At this stage, AI felt less like a code generator and more like a co-debugger.
My role became closer to an architect and reviewer: define the structure, set the interfaces, review the generated implementation, and debug the gap between code and reality.

2025-2026: AI Became a Team of Strong Partners
After about a year at Microsoft, I transferred to a new team in Azure Core.
New team. New stack. New domain.
There were many internal docs, engineering rules, deployment requirements, and domain-specific systems to learn. The onboarding pressure was real.
But Copilot had evolved again: longer context, better context compression, and agent mode.
At the same time, the enterprise AI environment had also changed.
Many companies were starting to build internal AI experiences that could work with private code, internal documents, and domain-specific context while still addressing privacy and data security concerns. That changed the game. We no longer needed to train a fully domain-specific model from scratch for every internal system. Instead, we could use strong flagship AI models with the right internal context, permissions, and guardrails.
Real shift: AI could finally work closer to where real engineering knowledge lives: private codebases, internal docs, deployment rules, and team-specific workflows.
This was the first time AI felt less like autocomplete and more like a team of strong partners sitting next to me: an excellent software engineer, data scientist, product manager, and ML engineer.
At this stage, I was barely writing code myself.
My role became closer to a tech lead: defining the problem, setting constraints, reviewing designs, checking errors, comparing trade-offs, and coordinating AI across engineering, data, product, and ML perspectives.
One example stood out.
In a previous team, I needed dedicated help from a teammate to set up deployment changes related to SFI, the Secure Future Initiative. It was not just a coding task. It required understanding security requirements, deployment policy, service constraints, and the right metrics to satisfy.
In the new team, I tried a different workflow.
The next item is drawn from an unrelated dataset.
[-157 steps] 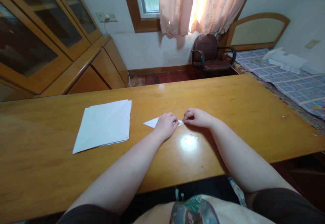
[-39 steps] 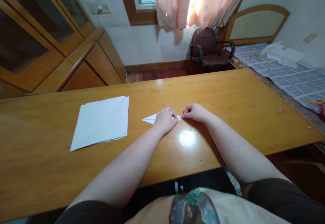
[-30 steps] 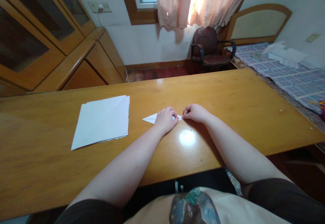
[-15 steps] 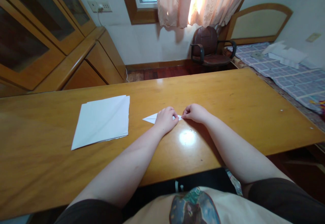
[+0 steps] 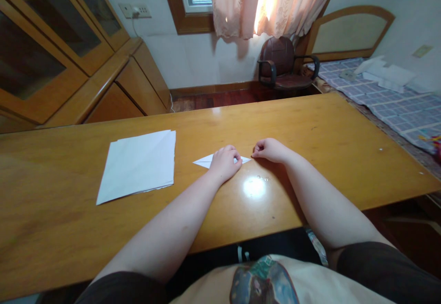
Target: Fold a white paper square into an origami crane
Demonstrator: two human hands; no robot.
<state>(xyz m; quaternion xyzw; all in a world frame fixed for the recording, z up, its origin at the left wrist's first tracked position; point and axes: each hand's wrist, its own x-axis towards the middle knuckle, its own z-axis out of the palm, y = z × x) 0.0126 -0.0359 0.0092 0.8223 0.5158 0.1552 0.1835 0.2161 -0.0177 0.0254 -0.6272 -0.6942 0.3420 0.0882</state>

Real example: I asked AI to read the relevant documentation, understand the required metrics, compare them with our current deployment strategy, and suggest changes. After several iterations, we successfully deployed the service and met the requirements.
That example mattered to me because it was not about generating a function or fixing a syntax error.
Why it mattered: With access to internal context, AI helped close a domain-knowledge gap, reason through engineering constraints, and drive a real deployment to completion.
My questions had evolved from:
“Help me write code to process X.”
To:
“How should we implement X? What are the options? Compare the trade-offs. Pick an approach. Implement it. Run tests. Debug the failure.”
That is not just a better coding assistant.
That is a different role for the engineer.
Less like an individual contributor typing every line.
More like a tech lead guiding a small team of very capable AI partners.

Main Takeaway: From Coder to Orchestrator
I once shared my “vibe coding” experience in a team meeting.
My view is simple:
The next “full-stack engineer” may not be someone who personally writes every layer of the stack, but someone who can lead a team of AI partners across the stack.
The role of engineers has already changed several times.
20 years ago: Frontend / Backend / Database / Infrastructure engineers
10 years ago: Full-stack engineers
AI era: Engineers as tech leads of AI partners
In the AI era, “full-stack” may change again.
The new full-stack could look like:
Software Engineer + ML Engineer + Data Scientist + Product Manager + Tech Lead
Not because everyone suddenly becomes an expert in every domain.
But because AI partners make it possible for one person to coordinate across more layers of the product and engineering lifecycle: engineering, data science, machine learning, product thinking, deployment, monitoring, and feedback loops.
Main takeaway: The role shift is from writing code as the main output to leading the process that turns ideas into working systems.